-- Opening Marker --

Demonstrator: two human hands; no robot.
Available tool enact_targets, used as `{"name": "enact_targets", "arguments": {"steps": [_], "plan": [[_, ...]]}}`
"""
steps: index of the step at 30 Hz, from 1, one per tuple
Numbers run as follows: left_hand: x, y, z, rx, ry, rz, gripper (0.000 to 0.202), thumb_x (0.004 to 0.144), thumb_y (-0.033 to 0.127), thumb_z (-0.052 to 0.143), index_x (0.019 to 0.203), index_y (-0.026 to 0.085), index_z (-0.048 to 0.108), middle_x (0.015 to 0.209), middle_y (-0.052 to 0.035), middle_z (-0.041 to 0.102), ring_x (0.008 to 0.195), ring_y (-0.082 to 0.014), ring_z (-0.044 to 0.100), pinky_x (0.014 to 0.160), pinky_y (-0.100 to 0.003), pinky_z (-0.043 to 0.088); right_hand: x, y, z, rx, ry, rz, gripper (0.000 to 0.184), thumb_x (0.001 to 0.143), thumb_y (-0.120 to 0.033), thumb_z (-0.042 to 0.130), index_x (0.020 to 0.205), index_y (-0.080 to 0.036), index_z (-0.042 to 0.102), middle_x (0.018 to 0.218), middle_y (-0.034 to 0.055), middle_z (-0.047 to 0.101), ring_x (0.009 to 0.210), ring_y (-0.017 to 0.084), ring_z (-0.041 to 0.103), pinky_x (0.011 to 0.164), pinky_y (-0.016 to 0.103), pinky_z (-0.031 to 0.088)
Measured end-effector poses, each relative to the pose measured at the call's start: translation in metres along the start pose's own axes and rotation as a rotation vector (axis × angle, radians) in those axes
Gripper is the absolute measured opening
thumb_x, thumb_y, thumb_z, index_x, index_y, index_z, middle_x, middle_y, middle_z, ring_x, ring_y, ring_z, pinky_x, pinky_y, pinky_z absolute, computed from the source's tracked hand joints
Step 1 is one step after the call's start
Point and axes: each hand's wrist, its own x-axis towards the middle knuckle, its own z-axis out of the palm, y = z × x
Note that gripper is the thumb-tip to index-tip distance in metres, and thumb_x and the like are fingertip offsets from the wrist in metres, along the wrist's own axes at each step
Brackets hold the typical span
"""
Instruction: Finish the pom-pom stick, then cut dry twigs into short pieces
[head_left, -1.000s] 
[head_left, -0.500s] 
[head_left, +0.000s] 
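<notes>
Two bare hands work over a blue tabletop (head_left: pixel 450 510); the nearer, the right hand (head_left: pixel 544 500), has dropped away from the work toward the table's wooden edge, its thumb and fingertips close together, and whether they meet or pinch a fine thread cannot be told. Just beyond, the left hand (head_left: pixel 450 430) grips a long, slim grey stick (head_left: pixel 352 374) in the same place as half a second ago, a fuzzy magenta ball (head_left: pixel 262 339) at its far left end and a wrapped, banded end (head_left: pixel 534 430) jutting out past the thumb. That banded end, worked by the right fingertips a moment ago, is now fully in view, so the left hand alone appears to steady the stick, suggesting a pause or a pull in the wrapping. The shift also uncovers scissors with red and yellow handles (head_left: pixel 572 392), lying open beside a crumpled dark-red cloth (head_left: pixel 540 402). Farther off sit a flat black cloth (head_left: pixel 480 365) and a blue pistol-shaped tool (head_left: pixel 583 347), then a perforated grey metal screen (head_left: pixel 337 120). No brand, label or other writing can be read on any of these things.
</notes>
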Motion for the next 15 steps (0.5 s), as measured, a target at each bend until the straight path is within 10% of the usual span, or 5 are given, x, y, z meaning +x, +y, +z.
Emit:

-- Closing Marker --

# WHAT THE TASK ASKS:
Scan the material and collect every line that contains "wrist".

# ANSWER SECTION:
Point and axes: each hand's wrist, its own x-axis towards the middle knuckle, its own z-axis out of the palm, y = z × x
Note that gripper is the thumb-tip to index-tip distance in metres, and thumb_x and the like are fingertip offsets from the wrist in metres, along the wrist's own axes at each step

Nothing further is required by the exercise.